The Gaza independent power project (IPP) is set to produce its first power in mid-January despite ongoing Israeli attacks on the Palestinian areas and the collapse of the US' Enron Corporation, a shareholder in the project company, Palestine Electric Company (PEC).
'The Israeli government is not opposed to the scheme, so the project and the people working on site are safe,' Samir Shawwa, PEC's managing director told MEED on 5 December. 'All the turbines have been installed and we are optimistic that commissioning of the first phase can take place in mid-January.'
Shawwa stressed that Enron's decision in early December to file for Chapter 11 will have no impact on the plant's start-up. 'We are not affected by Enron's bankruptcy because the company's subsidiary in charge of business activities in the Middle East and the Palestinian areas remains solvent,' he said. 'There are no worries for us.'
Industry sources say, however, that Enron is considering selling its 33 per cent stake in PEC to a strategic investor with operation and maintenance experience. It is understood that initial talks have been held with several European companies.

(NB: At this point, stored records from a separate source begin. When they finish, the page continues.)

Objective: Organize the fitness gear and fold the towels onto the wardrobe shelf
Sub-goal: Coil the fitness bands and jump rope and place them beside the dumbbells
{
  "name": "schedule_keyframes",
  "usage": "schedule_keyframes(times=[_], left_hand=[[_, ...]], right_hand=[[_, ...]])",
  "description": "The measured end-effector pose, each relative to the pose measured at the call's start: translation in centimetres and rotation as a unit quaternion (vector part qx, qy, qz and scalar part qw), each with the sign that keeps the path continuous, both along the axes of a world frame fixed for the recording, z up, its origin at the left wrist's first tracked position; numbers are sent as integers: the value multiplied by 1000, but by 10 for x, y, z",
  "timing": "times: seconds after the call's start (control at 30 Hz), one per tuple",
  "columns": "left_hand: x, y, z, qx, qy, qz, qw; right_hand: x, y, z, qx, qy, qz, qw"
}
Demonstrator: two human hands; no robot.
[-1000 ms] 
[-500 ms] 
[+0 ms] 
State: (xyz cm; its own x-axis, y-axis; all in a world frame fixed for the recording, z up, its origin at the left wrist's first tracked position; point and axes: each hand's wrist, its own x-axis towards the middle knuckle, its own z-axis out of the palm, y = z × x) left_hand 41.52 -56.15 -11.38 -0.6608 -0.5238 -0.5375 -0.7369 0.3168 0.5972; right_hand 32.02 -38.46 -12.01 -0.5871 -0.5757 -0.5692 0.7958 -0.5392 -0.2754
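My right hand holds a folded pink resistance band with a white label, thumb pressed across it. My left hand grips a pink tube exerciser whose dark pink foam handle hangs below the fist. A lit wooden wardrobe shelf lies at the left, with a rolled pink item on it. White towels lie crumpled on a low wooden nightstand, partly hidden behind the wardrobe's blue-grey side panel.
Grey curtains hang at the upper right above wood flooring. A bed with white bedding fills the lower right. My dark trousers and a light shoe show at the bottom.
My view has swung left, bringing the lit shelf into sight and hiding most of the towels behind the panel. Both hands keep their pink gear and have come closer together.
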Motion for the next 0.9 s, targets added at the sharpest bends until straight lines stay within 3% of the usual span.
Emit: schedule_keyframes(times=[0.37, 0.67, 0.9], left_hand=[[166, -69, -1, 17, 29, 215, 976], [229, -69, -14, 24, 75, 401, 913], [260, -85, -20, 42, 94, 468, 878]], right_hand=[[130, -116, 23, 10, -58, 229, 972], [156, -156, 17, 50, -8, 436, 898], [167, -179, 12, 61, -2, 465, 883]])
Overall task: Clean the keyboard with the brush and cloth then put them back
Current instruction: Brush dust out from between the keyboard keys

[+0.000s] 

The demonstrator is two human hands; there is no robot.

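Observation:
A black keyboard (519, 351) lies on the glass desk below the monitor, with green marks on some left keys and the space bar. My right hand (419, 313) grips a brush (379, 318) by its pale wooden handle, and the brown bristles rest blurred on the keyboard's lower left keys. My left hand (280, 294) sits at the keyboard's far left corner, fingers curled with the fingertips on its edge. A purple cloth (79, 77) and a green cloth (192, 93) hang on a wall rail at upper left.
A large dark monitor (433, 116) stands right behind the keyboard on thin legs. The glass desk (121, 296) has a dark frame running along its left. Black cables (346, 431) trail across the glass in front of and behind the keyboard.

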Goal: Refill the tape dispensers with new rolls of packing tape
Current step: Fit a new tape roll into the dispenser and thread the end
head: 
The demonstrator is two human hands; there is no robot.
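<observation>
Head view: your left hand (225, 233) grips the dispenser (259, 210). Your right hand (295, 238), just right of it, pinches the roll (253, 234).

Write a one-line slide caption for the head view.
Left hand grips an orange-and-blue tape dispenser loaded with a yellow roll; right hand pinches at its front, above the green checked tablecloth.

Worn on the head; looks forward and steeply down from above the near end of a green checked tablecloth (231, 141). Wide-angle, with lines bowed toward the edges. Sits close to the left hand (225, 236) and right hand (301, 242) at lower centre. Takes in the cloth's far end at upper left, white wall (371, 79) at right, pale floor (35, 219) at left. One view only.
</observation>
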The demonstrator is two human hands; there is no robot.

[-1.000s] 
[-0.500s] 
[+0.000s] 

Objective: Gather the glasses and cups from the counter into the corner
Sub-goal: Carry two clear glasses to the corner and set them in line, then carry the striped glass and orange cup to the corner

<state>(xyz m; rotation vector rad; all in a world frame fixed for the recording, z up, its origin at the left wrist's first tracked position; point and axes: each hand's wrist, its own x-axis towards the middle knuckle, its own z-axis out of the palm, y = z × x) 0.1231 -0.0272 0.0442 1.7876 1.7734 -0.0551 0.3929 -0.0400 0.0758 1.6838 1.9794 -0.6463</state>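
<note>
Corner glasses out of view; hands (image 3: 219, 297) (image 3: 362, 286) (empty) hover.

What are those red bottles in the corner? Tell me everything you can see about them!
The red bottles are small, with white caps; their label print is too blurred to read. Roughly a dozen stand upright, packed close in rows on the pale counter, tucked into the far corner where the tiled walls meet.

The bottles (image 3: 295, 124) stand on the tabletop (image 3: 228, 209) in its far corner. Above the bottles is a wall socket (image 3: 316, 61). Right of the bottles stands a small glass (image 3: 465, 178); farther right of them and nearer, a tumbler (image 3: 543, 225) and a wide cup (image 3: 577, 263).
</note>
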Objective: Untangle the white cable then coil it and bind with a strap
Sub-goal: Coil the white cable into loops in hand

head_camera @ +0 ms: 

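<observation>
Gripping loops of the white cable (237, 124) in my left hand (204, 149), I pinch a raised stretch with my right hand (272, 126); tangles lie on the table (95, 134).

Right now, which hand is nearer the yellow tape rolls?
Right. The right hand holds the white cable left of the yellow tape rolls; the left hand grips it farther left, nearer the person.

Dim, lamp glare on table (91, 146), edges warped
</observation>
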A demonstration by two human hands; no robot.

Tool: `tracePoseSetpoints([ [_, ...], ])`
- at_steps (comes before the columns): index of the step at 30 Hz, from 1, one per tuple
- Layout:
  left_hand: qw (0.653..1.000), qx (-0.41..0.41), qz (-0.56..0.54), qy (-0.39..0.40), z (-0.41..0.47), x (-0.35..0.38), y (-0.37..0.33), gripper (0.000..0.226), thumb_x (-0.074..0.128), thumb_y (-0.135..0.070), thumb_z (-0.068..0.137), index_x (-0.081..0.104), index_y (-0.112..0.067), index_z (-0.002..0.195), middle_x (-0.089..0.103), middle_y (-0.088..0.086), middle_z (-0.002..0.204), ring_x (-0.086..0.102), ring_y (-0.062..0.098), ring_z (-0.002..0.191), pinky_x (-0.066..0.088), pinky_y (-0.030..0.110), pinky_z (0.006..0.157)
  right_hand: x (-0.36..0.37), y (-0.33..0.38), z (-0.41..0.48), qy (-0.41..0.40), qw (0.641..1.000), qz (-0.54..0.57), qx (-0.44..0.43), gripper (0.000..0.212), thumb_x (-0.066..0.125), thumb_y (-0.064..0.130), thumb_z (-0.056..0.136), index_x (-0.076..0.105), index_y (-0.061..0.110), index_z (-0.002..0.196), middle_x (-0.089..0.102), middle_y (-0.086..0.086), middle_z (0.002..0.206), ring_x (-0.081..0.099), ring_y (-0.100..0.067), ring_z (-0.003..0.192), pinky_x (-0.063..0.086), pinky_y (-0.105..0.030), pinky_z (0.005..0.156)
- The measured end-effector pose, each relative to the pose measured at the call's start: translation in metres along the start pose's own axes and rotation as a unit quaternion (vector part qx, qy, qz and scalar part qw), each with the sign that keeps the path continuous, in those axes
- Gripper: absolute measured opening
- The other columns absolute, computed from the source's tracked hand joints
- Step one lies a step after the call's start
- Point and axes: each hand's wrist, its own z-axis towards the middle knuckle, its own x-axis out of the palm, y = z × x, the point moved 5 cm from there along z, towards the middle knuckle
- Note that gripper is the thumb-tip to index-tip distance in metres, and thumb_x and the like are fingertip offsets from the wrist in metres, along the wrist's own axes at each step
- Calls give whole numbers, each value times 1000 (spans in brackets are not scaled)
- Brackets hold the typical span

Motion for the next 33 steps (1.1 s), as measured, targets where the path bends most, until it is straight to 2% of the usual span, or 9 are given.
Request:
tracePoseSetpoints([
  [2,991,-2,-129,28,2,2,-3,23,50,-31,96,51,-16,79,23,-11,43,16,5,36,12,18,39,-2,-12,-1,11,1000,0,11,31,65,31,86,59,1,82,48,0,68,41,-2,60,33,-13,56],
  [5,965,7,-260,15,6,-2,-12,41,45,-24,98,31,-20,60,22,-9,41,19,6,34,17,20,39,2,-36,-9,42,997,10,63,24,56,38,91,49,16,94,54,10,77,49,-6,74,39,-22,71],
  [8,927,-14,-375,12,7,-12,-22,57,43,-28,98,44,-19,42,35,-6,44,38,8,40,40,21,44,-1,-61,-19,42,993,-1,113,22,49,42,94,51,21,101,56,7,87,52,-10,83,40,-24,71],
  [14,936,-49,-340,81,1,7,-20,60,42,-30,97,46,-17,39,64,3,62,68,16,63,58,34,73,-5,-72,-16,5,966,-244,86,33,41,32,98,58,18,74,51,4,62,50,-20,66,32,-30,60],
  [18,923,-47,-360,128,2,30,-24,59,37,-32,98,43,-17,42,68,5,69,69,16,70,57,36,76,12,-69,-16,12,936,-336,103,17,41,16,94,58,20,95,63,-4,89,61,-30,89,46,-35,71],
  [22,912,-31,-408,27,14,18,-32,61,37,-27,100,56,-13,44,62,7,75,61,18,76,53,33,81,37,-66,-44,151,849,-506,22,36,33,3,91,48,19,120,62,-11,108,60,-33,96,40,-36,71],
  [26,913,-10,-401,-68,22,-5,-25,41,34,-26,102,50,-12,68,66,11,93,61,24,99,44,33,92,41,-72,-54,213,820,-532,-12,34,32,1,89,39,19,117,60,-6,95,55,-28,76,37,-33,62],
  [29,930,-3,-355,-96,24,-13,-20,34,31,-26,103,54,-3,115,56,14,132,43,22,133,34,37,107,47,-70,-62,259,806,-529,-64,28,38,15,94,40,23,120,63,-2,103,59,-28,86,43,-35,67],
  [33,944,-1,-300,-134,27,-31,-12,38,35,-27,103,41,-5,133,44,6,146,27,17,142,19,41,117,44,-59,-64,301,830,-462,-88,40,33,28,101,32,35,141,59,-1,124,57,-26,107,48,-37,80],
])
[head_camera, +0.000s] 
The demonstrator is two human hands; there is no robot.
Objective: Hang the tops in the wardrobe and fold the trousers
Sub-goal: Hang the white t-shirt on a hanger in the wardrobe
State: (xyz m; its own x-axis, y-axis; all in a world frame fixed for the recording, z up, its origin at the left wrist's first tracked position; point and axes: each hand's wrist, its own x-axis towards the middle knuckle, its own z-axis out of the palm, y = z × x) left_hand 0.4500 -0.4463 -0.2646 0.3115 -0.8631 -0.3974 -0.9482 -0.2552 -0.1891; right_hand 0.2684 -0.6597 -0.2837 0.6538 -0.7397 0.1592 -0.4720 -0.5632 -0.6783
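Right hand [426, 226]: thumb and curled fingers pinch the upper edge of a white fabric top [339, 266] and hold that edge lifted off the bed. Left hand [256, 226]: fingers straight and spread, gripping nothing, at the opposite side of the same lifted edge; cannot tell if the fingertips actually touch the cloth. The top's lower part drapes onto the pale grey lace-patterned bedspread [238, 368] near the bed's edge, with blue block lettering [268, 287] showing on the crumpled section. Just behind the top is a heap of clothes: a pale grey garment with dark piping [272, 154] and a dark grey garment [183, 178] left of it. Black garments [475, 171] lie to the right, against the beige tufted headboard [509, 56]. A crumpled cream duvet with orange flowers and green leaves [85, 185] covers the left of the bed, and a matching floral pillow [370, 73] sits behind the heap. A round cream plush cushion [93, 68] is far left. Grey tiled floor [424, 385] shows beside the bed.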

Local and international contractors are now undertaking the final tests on the 140-MW power plant, which comprises four 24-MW gas turbines and two 22-MW steam turbines. It is the first IPP in Gaza and the West Bank.
Other shareholders in PEC are Amman-based Arab Bank, Palestine Development & Investment Company (Padico), Palestine Services Company, Arab Palestinian Investment Companyand Athens-based Consolidated Contractors International Company (CCC).